Batch API
Process large sets of inference requests asynchronously. Upload a JSONL file, create a batch, and retrieve results when processing completes.
Overview
The Batch API enables asynchronous processing of large request sets at lower priority than synchronous traffic. Batches use idle worker capacity and have a 24-hour completion deadline.
The workflow is:
- Upload -- Upload a JSONL file containing your requests via the Files API.
- Create -- Create a batch referencing the uploaded file.
- Poll -- Check batch status until it reaches a terminal state.
- Download -- Download the output file containing results.
Batch requests use separate rate limit quotas (2x synchronous values) and are billed at the base per-token rate for your endpoint's tier. Batch input and output files are stored using the platform's two-tier storage architecture. For details on storage tiers, encryption, retention, and billing, see Storage.
Supported Endpoints
Batch processing supports the following target endpoints:
| Endpoint | Description |
|---|---|
/v1/chat/completions |
Batch chat completion requests |
/v1/embeddings |
Batch embedding generation |
/v1/responses |
Batch Responses API processing |
All lines within a single batch must target the same endpoint.
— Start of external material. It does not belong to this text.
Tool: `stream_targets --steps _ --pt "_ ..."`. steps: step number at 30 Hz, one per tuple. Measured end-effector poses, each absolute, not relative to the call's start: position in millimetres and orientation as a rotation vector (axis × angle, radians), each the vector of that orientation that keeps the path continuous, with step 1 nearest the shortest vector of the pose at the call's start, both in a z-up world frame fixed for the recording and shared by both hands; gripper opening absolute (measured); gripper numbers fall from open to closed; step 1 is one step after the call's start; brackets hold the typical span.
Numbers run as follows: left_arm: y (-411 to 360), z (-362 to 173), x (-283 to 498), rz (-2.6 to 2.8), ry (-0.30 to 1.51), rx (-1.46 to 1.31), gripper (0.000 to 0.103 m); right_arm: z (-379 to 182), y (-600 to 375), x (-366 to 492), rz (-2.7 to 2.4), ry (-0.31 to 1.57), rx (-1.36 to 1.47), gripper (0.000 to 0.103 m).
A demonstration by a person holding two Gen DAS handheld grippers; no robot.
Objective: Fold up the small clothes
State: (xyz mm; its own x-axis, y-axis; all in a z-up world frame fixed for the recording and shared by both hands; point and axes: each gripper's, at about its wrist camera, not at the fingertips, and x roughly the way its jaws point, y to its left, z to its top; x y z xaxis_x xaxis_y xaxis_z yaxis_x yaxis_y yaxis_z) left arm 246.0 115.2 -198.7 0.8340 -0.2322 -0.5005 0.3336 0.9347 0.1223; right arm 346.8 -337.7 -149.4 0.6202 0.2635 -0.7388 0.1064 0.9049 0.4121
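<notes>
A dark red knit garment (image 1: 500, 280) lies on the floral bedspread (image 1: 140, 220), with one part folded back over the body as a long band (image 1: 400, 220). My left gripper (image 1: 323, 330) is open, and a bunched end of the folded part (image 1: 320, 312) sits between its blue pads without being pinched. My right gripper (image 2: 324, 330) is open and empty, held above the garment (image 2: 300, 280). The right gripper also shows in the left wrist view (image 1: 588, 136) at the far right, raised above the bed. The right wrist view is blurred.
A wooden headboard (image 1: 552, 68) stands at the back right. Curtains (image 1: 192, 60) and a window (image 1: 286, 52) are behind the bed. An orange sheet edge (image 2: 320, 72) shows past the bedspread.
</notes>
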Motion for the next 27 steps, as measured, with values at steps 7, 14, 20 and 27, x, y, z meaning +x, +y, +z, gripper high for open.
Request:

The target endpoint
is specified both in the batch creation request and in each JSONL line's
url field.
JSONL Format
Each line in the input file must be a valid JSON object with the following fields:
| Field | Type | Description |
|---|---|---|
| custom_idrequired | string | Unique correlation ID. Must be unique within the file. |
| methodrequired | string | Must be "POST". |
| urlrequired | string | Target endpoint path (e.g., /v1/chat/completions). |
| bodyrequired | object | Request body matching the target endpoint format. |
Chat Completions Example
{
"custom_id": "req-1",
"method": "POST",
"url": "/v1/chat/completions",
"body": {
"model": "llama-3.1-70b",
"messages": [{"role": "user", "content": "Hello"}],
"max_tokens": 100
}
}
{
"custom_id": "req-2",
"method": "POST",
"url": "/v1/chat/completions",
"body": {
"model": "llama-3.1-70b",
"messages": [{"role": "user", "content": "What is 2+2?"}],
"max_tokens": 100
}
}
Embeddings Example
{
"custom_id": "emb-1",
"method": "POST",
"url": "/v1/embeddings",
"body": {
"model": "bge-large-en-v1.5",
"input": "First document text"
}
}
{
"custom_id": "emb-2",
"method": "POST",
"url": "/v1/embeddings",
"body": {
"model": "bge-large-en-v1.5",
"input": "Second document text"
}
}
Responses API Example
{
"custom_id": "resp-1",
"method": "POST",
"url": "/v1/responses",
"body": {
"model": "llama-3.1-8b",
"input": "Summarize this document."
}
}
{
"custom_id": "resp-2",
"method": "POST",
"url": "/v1/responses",
"body": {
"model": "llama-3.1-8b",
"input": "Translate to French: Hello world"
}
}
Note: Batch Responses API requests do not support
background: true or stream: true. The
store parameter defaults to false for batch responses.
Create Batch
POST /:project_id/v1/batches
| Parameter | Type | Description |
|---|---|---|
| input_file_idrequired | string | ID of the uploaded JSONL file. |
| endpointrequired | string | Target endpoint: /v1/chat/completions, /v1/embeddings, or /v1/responses. |
| completion_windowrequired | string | Must be "24h". |
| metadataoptional | object | Custom key-value pairs (max 16 pairs). |
curl -X POST https://api.xerotier.ai/proj_ABC123/v1/batches \
-H "Authorization: Bearer xero_myproject_your_api_key" \
-H "Content-Type: application/json" \
-d '{
"input_file_id": "file-abc123def456",
"endpoint": "/v1/chat/completions",
"completion_window": "24h",
"metadata": {"description": "nightly evaluation"}
}'
Response
{
"id": "batch_abc123def456",
"object": "batch",
"endpoint": "/v1/chat/completions",
"input_file_id": "file-abc123def456",
"output_file_id": null,
"error_file_id": null,
"status": "validating",
"completion_window": "24h",
"created_at": 1709000000,
"expires_at": 1709086400,
"completed_at": null,
"cancelled_at": null,
"metadata": {"description": "nightly evaluation"},
"request_counts": {
"total": 0,
"completed": 0,
"failed": 0
}
}
List Batches
GET /:project_id/v1/batches
curl https://api.xerotier.ai/proj_ABC123/v1/batches?limit=20 \
-H "Authorization: Bearer xero_myproject_your_api_key"
Get Batch
GET /:project_id/v1/batches/{batch_id}
curl https://api.xerotier.ai/proj_ABC123/v1/batches/batch_abc123def456 \
-H "Authorization: Bearer xero_myproject_your_api_key"
Cancel Batch
POST /:project_id/v1/batches/{batch_id}/cancel
Cancellation stops dispatching new requests. In-flight requests complete normally.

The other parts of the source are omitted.